• PROBLEM TO WORK ON
Repeat all the data that appears below, keeping it exact.

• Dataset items
* * *

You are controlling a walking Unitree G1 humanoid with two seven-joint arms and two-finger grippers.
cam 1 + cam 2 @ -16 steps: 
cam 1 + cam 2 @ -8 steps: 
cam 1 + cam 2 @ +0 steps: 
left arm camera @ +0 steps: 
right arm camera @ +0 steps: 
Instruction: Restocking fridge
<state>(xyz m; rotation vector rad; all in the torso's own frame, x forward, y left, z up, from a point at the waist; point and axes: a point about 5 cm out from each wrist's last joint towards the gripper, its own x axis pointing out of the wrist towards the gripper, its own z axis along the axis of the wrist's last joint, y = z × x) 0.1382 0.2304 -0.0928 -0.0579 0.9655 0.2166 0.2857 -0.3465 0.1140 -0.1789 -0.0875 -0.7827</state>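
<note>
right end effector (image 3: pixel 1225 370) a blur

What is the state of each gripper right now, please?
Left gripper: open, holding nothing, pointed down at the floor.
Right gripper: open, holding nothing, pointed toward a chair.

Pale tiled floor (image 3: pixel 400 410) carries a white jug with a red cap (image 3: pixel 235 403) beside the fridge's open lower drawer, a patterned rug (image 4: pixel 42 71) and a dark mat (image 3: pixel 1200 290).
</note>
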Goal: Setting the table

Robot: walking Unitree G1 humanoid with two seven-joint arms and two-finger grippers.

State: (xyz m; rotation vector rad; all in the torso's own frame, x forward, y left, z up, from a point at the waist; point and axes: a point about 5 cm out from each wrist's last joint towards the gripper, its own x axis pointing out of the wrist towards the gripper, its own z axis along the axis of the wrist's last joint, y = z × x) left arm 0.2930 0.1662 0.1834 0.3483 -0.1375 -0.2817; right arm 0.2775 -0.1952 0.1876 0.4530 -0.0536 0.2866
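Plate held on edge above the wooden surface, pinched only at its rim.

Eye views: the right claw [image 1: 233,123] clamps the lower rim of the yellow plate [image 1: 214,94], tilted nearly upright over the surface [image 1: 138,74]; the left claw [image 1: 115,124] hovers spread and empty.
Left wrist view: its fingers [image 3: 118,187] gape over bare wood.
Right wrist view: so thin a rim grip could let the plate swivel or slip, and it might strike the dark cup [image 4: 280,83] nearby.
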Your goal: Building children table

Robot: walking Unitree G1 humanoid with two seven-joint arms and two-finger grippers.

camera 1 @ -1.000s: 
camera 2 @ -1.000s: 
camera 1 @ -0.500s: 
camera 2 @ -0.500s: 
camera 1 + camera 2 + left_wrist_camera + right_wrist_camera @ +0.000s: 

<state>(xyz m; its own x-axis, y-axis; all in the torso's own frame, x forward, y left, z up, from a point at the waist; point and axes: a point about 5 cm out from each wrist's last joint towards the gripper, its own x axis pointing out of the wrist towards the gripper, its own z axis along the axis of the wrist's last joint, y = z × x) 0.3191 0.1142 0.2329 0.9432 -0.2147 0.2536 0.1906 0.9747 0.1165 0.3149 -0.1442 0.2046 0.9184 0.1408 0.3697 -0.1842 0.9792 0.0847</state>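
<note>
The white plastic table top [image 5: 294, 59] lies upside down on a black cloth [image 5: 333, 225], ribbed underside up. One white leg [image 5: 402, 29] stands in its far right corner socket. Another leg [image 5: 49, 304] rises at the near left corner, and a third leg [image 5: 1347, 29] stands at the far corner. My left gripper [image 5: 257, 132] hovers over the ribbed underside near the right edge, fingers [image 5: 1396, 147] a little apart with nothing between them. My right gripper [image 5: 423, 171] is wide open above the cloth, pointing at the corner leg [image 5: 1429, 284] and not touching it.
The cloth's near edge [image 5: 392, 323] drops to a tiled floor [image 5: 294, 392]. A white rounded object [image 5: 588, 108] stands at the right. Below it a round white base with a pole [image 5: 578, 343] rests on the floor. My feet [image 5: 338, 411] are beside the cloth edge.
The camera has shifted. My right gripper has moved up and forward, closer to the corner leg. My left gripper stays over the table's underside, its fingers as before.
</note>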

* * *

• ANSWER BELOW
You are controlling a walking Unitree G1 humanoid with two seven-joint arms and two-finger grippers.
cam 1 + cam 2 @ -16 steps: 
cam 1 + cam 2 @ -8 steps: 
cam 1 + cam 2 @ +0 steps: 
left arm camera @ +0 steps: 
right arm camera @ +0 steps: 
Instruction: Restocking fridge
<state>(xyz m; rotation vector rad; all in the torso's own frame, x forward, y left, z up, from a point at the waist; point and axes: a point about 5 cm out from each wrist's last joint towards the gripper, its own x axis pointing out of the wrist towards the gripper, its own z axis along the axis of the wrist's last joint, y = z × x) 0.1382 0.2304 -0.0928 -0.0579 0.9655 0.2166 0.2857 -0.3465 0.1140 -0.1789 -0.0875 -0.7827</state>
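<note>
right end effector (image 3: pixel 1225 370) a blur

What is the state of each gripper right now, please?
Left gripper: open, holding nothing, pointed down at the floor.
Right gripper: open, holding nothing, pointed toward a chair.

Pale tiled floor (image 3: pixel 400 410) carries a white jug with a red cap (image 3: pixel 235 403) beside the fridge's open lower drawer, a patterned rug (image 4: pixel 42 71) and a dark mat (image 3: pixel 1200 290).
</note>
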Goal: Setting the table

Robot: walking Unitree G1 humanoid with two seven-joint arms and two-finger grippers.

State: (xyz m; rotation vector rad; all in the torso's own frame, x forward, y left, z up, from a point at the waist; point and axes: a point about 5 cm out from each wrist's last joint towards the gripper, its own x axis pointing out of the wrist towards the gripper, its own z axis along the axis of the wrist's last joint, y = z × x) left arm 0.2930 0.1662 0.1834 0.3483 -0.1375 -0.2817; right arm 0.2775 -0.1952 0.1876 0.4530 -0.0536 0.2866
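Plate held on edge above the wooden surface, pinched only at its rim.

Eye views: the right claw [image 1: 233,123] clamps the lower rim of the yellow plate [image 1: 214,94], tilted nearly upright over the surface [image 1: 138,74]; the left claw [image 1: 115,124] hovers spread and empty.
Left wrist view: its fingers [image 3: 118,187] gape over bare wood.
Right wrist view: so thin a rim grip could let the plate swivel or slip, and it might strike the dark cup [image 4: 280,83] nearby.
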Your goal: Building children table

Robot: walking Unitree G1 humanoid with two seven-joint arms and two-finger grippers.

camera 1 @ -1.000s: 
camera 2 @ -1.000s: 
camera 1 @ -0.500s: 
camera 2 @ -0.500s: 
camera 1 + camera 2 + left_wrist_camera + right_wrist_camera @ +0.000s: 

<state>(xyz m; its own x-axis, y-axis; all in the torso's own frame, x forward, y left, z up, from a point at the waist; point and axes: a point about 5 cm out from each wrist's last joint towards the gripper, its own x axis pointing out of the wrist towards the gripper, its own z axis along the axis of the wrist's last joint, y = z × x) 0.3191 0.1142 0.2329 0.9432 -0.2147 0.2536 0.1906 0.9747 0.1165 0.3149 -0.1442 0.2046 0.9184 0.1408 0.3697 -0.1842 0.9792 0.0847</state>
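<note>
The white plastic table top [image 5: 294, 59] lies upside down on a black cloth [image 5: 333, 225], ribbed underside up. One white leg [image 5: 402, 29] stands in its far right corner socket. Another leg [image 5: 49, 304] rises at the near left corner, and a third leg [image 5: 1347, 29] stands at the far corner. My left gripper [image 5: 257, 132] hovers over the ribbed underside near the right edge, fingers [image 5: 1396, 147] a little apart with nothing between them. My right gripper [image 5: 423, 171] is wide open above the cloth, pointing at the corner leg [image 5: 1429, 284] and not touching it.
The cloth's near edge [image 5: 392, 323] drops to a tiled floor [image 5: 294, 392]. A white rounded object [image 5: 588, 108] stands at the right. Below it a round white base with a pole [image 5: 578, 343] rests on the floor. My feet [image 5: 338, 411] are beside the cloth edge.
The camera has shifted. My right gripper has moved up and forward, closer to the corner leg. My left gripper stays over the table's underside, its fingers as before.
</note>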

With this, the answer is complete.